Music-Based Language And Song Lyrics

24 August, 2019
What can the hypothesis of music-based language tell us about modern song lyrics, and what can song lyrics tell us about how meanings were expressed in music-based language?

Song lyrics and the "meaning" of music

The problem that the songwriter has, when writing song lyrics, is to find words where the meaning of the words is consistent with the "feel" of the music.

The choices that songwriters make when writing lyrics might be able to tell us something about what music itself "means".

Or perhaps these choices might tell us something about what music used to mean, on the assumption that song lyrics are filling in the meaning that used to be contained in the music itself, at a time when music had a fuller meaning and words did not exist at all.

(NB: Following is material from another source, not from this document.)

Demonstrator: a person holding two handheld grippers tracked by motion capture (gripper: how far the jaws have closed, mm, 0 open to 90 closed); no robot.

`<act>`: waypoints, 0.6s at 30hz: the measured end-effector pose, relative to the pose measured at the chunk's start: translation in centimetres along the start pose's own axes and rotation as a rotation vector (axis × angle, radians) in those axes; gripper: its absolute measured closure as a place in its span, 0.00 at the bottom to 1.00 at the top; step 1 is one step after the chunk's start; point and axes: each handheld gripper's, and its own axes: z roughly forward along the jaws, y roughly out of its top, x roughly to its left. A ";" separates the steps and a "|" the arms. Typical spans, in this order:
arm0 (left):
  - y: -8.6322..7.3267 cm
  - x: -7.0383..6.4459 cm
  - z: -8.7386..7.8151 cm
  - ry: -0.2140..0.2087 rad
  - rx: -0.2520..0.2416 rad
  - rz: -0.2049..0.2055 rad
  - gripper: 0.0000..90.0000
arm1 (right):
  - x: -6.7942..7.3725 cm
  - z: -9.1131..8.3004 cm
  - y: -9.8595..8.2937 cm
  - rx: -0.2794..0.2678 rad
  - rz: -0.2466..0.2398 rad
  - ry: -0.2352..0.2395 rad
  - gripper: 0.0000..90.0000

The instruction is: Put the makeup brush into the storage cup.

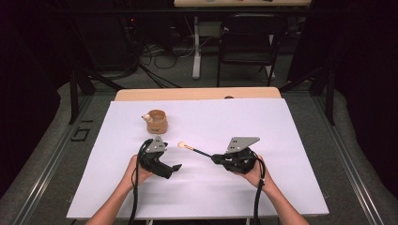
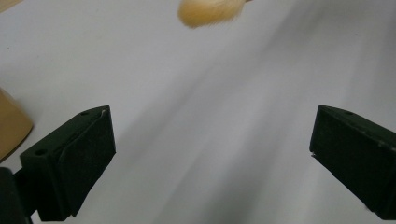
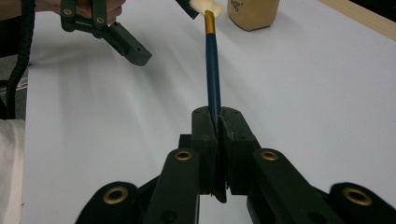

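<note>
A brush with a blue handle [image 1: 199, 151] [image 3: 213, 70], a gold ferrule and a pale bristle head [image 1: 180, 145] [image 3: 203, 5] [image 2: 210, 11] is held just above the white sheet. My right gripper [image 1: 215, 158] [image 3: 218, 116] is shut on the handle's rear end. The brush points left, toward my left gripper [image 1: 173, 161] [image 3: 161, 28] [image 2: 212, 130]. That gripper is open wide with nothing between its jaws, and the bristle head hangs just beyond them. A round wooden cup [image 1: 157, 122] [image 3: 252, 13] [image 2: 11, 123] stands behind the left gripper, and a small pale object [image 1: 146, 116] rests at its rim.
A white sheet [image 1: 244, 122] covers the wooden table [image 1: 197, 93]. A dark chair [image 1: 246, 37] and cables on the floor lie beyond the far edge. Grey floor flanks the table on both sides.
</note>
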 end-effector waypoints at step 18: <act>0.4 -0.1 0.1 -0.025 -0.082 -0.087 0.00 | 0.6 0.4 0.0 -0.108 0.061 -0.026 0.94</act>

Also, if we can develop a suitable theory of the "meaning" of music, this might tell us something about what is the best way to write song lyrics.

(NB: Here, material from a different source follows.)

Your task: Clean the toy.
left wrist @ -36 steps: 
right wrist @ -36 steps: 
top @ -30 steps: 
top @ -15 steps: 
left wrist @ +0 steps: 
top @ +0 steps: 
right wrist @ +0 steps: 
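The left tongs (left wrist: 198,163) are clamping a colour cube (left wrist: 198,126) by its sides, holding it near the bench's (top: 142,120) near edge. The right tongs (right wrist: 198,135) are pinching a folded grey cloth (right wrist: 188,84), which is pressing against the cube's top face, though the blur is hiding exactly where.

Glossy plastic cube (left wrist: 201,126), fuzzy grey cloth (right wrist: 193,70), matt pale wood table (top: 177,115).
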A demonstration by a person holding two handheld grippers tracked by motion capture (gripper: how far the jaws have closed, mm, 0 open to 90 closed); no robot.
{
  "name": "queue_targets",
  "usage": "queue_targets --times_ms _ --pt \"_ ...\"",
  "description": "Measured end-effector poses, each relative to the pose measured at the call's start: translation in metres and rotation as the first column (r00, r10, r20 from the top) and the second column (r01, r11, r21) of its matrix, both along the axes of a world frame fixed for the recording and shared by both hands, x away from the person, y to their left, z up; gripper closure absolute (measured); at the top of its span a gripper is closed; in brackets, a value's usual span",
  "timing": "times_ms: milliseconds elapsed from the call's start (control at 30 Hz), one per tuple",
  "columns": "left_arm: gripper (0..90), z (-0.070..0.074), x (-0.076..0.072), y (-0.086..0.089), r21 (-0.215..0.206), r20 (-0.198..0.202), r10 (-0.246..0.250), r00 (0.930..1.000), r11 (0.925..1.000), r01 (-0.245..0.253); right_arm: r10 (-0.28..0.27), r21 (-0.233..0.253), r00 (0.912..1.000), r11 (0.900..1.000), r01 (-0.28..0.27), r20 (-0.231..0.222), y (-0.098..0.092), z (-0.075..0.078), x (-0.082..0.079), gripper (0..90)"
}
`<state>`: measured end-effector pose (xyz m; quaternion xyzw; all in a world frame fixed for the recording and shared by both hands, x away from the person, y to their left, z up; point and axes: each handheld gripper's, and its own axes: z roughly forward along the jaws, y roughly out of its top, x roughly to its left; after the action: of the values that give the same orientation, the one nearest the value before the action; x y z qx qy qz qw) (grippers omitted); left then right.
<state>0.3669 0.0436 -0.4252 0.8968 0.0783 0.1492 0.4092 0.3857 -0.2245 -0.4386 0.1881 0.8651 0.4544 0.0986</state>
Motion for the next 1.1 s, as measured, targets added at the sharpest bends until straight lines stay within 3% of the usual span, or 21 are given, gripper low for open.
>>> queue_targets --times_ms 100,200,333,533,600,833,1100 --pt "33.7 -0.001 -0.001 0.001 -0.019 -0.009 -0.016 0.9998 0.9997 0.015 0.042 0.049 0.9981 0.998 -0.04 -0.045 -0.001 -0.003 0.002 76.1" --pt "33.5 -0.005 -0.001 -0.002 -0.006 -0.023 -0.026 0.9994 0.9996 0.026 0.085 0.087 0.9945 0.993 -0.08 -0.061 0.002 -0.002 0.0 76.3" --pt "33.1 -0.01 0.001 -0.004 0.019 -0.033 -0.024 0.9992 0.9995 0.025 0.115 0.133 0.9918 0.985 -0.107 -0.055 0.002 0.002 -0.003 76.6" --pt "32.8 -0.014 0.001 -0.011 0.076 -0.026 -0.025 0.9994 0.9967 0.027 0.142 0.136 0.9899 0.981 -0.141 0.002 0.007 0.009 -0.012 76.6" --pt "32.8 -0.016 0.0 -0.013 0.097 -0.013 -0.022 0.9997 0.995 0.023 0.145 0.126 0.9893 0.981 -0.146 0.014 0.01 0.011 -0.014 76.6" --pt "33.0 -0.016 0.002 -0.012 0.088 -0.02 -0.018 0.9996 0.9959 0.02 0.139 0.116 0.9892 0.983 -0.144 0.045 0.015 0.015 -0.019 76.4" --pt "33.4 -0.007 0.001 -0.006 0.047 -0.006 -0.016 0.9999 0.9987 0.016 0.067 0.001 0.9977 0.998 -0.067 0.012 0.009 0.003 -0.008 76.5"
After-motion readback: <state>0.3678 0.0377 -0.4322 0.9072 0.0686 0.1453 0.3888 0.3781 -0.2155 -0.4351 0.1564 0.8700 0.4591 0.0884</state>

The multiple purposes of song lyrics

One problem with studying song lyrics, in order to understand the nature of music, is that some song lyrics have purposes of their own which are not necessarily subordinate to the musicality of the music.

For example, any sort of humour in lyrics may be telling us more about what humour is that it is telling us something about the music.

If there is some subset of song lyrics which are not fully subordinate to the musicality of the music, there may be no a priori criterion that reliably distinguishes these song lyrics from those that are fully subordinate to the music itself.

The most we can do is to classify distinct categories of lyrics, and hope that some particular category of lyrics corresponds to a plausible theory of what the meaning of music may have been in the past, assuming that music came into existence before the appearance of word-based language.